| INSTRUCTIONS TO FOLLOW |
Could you give back exactly the lines below from the one with "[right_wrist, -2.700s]" through the one with "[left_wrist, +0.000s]", without a single picture?

★ ★ ★ ★ ★ ★ ★

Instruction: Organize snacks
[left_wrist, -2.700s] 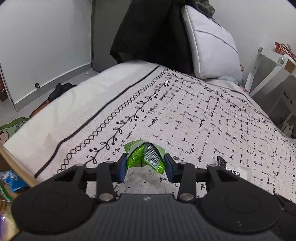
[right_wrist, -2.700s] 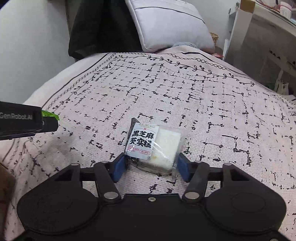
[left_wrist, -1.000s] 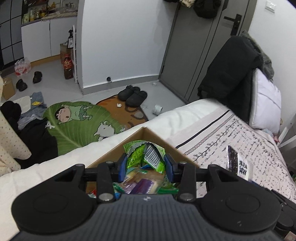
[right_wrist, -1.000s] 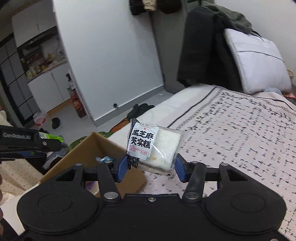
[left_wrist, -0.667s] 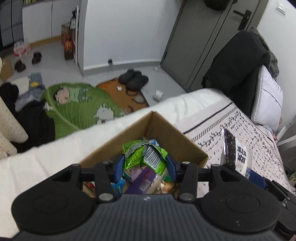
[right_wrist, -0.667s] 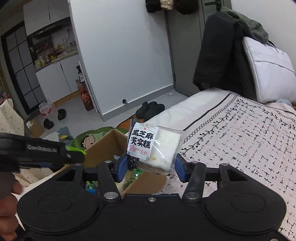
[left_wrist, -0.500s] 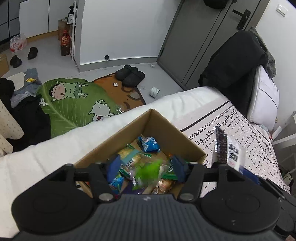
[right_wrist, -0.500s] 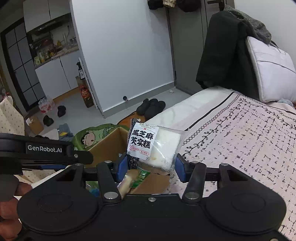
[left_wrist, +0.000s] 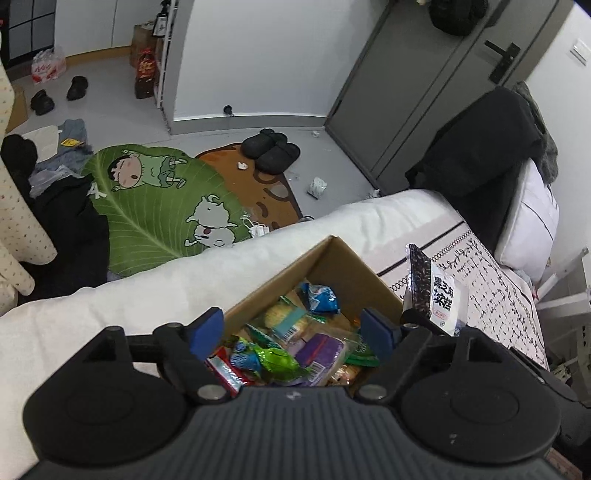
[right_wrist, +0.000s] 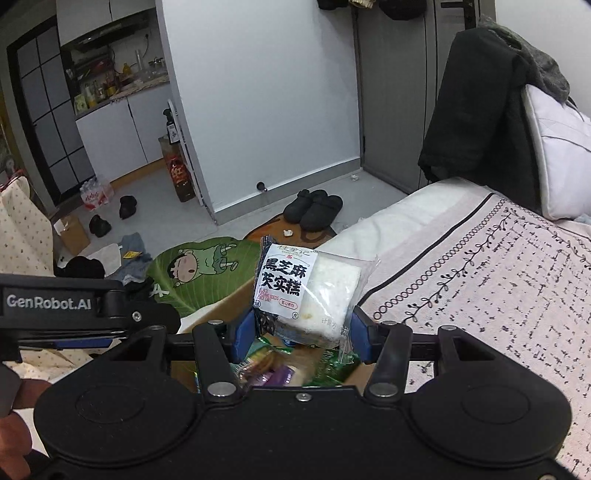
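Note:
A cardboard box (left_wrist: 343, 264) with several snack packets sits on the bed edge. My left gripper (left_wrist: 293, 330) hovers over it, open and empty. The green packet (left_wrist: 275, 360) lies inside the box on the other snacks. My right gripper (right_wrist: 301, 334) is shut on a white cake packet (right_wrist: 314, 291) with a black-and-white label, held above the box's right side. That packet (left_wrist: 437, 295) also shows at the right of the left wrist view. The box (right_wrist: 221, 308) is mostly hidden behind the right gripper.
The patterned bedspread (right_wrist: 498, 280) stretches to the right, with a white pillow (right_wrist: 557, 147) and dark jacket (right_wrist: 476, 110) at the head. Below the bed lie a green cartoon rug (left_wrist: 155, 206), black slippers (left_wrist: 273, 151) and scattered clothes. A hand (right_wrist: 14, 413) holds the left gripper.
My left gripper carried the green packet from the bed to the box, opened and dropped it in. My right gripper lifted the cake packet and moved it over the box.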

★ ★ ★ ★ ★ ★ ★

| WRITTEN SOLUTION |
[right_wrist, -2.700s] 
[left_wrist, -1.000s] 
[right_wrist, -1.000s] 
[left_wrist, -0.667s] 
[right_wrist, -0.667s] 
[left_wrist, -0.500s] 
[right_wrist, -0.500s] 
[left_wrist, +0.000s] 

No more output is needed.